Work order: Print every line of the data word for word.

BEGIN Recorded data

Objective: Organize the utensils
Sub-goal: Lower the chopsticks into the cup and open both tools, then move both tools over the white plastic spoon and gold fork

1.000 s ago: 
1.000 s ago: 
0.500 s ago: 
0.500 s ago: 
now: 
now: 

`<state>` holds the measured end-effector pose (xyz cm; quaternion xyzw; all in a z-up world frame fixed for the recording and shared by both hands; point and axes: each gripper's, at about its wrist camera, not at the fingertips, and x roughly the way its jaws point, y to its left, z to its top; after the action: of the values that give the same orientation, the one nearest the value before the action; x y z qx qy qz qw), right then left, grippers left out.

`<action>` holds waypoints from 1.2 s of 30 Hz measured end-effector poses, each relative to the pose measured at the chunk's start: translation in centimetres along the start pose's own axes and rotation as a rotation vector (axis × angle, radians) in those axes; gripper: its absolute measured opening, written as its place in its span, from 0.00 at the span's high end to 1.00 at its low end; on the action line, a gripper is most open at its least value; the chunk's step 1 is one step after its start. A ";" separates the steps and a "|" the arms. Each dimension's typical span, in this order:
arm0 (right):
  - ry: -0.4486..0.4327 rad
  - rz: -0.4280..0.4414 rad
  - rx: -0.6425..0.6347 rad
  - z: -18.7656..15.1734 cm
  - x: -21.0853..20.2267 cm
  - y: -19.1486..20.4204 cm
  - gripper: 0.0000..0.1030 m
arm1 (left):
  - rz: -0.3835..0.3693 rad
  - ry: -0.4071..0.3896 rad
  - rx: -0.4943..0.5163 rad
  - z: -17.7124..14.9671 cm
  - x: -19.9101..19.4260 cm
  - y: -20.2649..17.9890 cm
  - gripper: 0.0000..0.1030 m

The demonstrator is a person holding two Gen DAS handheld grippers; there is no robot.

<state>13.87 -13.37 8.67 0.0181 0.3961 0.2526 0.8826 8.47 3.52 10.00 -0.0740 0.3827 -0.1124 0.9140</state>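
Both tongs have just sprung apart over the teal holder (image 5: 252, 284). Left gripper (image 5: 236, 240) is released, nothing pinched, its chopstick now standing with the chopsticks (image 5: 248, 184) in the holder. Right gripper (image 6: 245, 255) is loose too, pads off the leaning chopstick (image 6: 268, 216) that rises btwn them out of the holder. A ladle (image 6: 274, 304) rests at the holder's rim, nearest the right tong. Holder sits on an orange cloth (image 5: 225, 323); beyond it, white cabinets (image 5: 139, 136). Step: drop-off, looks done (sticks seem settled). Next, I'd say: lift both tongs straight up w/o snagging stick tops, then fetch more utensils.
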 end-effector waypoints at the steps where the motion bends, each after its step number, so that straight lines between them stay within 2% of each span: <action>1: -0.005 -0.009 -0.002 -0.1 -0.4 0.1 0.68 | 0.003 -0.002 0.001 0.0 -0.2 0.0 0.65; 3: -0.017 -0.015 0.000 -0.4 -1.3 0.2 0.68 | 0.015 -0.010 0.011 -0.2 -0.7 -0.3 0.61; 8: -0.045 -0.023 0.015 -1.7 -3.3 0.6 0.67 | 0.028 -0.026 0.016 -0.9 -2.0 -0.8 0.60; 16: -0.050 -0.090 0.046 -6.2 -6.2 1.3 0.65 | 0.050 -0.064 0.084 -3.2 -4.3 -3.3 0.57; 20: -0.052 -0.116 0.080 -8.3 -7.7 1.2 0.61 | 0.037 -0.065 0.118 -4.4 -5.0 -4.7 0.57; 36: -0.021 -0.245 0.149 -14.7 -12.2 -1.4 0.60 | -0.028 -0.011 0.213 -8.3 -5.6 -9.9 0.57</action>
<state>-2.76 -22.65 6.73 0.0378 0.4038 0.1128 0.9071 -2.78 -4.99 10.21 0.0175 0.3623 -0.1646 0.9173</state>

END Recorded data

Response to this exercise:
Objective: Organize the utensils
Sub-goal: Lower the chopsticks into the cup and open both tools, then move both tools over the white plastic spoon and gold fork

1.000 s ago: 
1.000 s ago: 
0.500 s ago: 
0.500 s ago: 
now: 
now: 

`<state>` holds the measured end-effector pose (xyz cm; quaternion xyzw; all in a z-up world frame fixed for the recording and shared by both hands; point and axes: each gripper's, at about its wrist camera, not at the fingertips, and x roughly the way its jaws point, y to its left, z to its top; after the action: of the values that give the same orientation, the one nearest the value before the action; x y z qx qy qz qw), right then left, grippers left out.

`<action>` holds waypoints from 1.2 s of 30 Hz measured end-effector poses, each relative to the pose measured at the chunk's start: translation in centimetres along the start pose's own axes and rotation as a rotation vector (axis × angle, radians) in those axes; gripper: its absolute measured opening, written as its place in its span, from 0.00 at the span's high end to 1.00 at its low end; on the action line, a gripper is most open at its least value; the chunk's step 1 is one step after its start. A ";" separates the steps and a "|" the arms. Each dimension's typical span, in this order:
arm0 (right):
  - ry: -0.4486..0.4327 rad
  - rz: -0.4280..0.4414 rad
  - rx: -0.6425..0.6347 rad
  - z: -18.7656..15.1734 cm
  - x: -21.0853..20.2267 cm
  - y: -19.1486..20.4204 cm
  - gripper: 0.0000..0.1030 m
arm1 (left):
  - rz: -0.3835..0.3693 rad
  - ry: -0.4071..0.3896 rad
  - rx: -0.4943..0.5163 rad
  - z: -17.7124..14.9671 cm
  - x: -19.9101..19.4260 cm
  - y: -20.2649..17.9890 cm
  - gripper: 0.0000..0.1030 m

The demonstrator is a person holding two Gen DAS handheld grippers; there is no robot.

<state>13.87 -13.37 8.67 0.0181 0.3961 0.2526 0.8826 8.47 3.52 10.00 -0.0740 0.3827 -0.1124 0.9140</state>
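Both tongs have just sprung apart over the teal holder (image 5: 252, 284). Left gripper (image 5: 236, 240) is released, nothing pinched, its chopstick now standing with the chopsticks (image 5: 248, 184) in the holder. Right gripper (image 6: 245, 255) is loose too, pads off the leaning chopstick (image 6: 268, 216) that rises btwn them out of the holder. A ladle (image 6: 274, 304) rests at the holder's rim, nearest the right tong. Holder sits on an orange cloth (image 5: 225, 323); beyond it, white cabinets (image 5: 139, 136). Step: drop-off, looks done (sticks seem settled). Next, I'd say: lift both tongs straight up w/o snagging stick tops, then fetch more utensils.
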 end-effector waypoints at the steps where the motion bends, each after its step number, so that straight lines between them stay within 2% of each span: <action>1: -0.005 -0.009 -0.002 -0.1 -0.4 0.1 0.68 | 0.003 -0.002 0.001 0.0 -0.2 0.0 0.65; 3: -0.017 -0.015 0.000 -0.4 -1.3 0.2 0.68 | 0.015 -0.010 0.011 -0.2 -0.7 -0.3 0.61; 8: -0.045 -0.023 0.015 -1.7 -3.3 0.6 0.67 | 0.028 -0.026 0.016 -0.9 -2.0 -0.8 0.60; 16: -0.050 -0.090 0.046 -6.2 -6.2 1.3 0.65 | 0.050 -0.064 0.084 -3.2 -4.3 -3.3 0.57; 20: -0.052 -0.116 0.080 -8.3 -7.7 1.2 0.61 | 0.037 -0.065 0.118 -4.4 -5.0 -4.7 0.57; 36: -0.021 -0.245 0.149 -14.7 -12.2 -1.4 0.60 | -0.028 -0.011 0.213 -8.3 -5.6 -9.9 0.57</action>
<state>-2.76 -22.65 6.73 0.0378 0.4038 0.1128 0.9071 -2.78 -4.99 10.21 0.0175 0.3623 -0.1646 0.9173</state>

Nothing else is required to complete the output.